## Exercise
Your output should be the lines below from the one with "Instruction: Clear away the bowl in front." through the one with "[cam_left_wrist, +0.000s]", copied exactly, pictures excluded.
Dataset content section start
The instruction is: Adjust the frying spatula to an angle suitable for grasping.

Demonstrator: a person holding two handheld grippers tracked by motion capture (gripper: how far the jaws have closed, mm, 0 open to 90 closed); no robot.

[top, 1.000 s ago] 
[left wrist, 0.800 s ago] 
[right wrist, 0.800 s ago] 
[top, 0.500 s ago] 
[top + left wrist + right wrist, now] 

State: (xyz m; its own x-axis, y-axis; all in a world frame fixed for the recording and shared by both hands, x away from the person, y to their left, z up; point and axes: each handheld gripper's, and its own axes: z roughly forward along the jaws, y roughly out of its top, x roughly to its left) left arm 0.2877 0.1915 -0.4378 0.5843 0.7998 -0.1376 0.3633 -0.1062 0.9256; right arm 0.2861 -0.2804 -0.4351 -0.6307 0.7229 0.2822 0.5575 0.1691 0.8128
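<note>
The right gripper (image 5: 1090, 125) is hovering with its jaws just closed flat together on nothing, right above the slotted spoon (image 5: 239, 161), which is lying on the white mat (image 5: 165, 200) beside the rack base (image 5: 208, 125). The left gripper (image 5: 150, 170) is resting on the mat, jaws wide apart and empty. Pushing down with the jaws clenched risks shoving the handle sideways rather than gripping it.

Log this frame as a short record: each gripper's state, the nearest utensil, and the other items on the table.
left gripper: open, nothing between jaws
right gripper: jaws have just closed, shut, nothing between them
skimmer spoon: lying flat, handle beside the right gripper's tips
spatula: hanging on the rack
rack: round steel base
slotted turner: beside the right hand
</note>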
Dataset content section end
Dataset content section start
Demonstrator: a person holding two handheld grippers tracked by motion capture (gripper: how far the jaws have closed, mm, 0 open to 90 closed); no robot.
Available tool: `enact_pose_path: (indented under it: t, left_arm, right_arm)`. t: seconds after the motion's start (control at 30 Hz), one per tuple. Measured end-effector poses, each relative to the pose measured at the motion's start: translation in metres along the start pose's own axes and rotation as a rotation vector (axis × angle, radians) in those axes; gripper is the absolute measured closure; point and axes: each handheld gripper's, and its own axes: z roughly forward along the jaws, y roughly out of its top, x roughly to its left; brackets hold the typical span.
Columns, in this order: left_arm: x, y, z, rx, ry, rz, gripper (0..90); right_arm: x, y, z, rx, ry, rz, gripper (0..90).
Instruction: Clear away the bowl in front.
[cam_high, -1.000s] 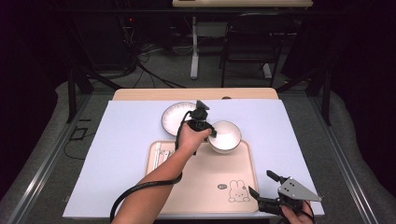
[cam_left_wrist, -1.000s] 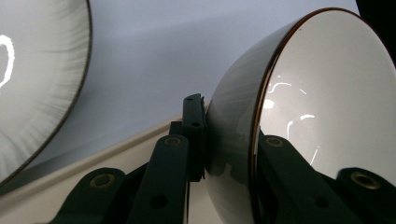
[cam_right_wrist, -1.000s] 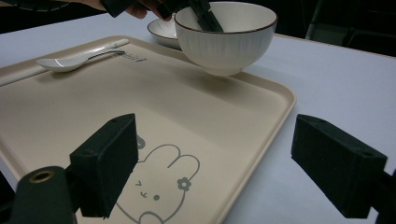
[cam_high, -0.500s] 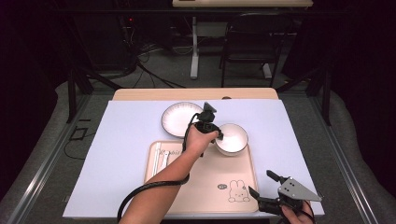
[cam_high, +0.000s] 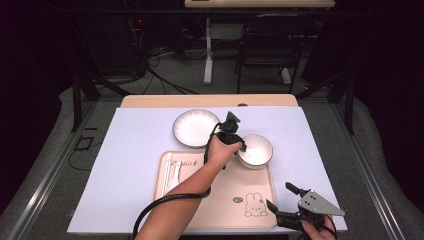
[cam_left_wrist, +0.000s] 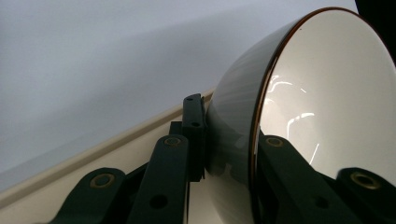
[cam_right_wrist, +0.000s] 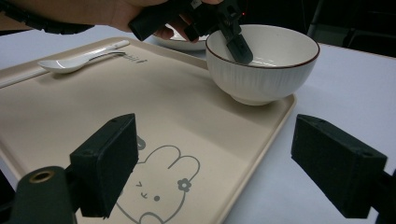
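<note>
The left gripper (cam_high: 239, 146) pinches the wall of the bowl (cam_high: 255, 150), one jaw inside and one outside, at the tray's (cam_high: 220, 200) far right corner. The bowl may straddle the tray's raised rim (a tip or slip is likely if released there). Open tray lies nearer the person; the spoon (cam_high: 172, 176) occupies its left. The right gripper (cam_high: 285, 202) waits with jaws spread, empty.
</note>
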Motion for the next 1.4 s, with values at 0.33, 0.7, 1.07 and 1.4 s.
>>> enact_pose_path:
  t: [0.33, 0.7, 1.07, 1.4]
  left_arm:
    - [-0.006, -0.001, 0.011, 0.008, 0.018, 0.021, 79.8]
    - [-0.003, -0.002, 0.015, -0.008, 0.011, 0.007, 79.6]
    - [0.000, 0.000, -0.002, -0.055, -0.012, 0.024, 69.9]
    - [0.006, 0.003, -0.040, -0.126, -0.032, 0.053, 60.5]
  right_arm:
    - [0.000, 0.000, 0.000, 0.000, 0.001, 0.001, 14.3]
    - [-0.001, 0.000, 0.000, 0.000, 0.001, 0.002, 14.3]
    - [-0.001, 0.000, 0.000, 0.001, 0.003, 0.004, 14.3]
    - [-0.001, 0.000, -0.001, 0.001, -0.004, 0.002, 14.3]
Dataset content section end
## Expected output
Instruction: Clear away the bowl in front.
[cam_high, -1.000s] 
[cam_left_wrist, -1.000s] 
[cam_right_wrist, -1.000s] 
[cam_high, -0.500s] 
[cam_high, +0.000s] 
[cam_left_wrist, +0.000s] 

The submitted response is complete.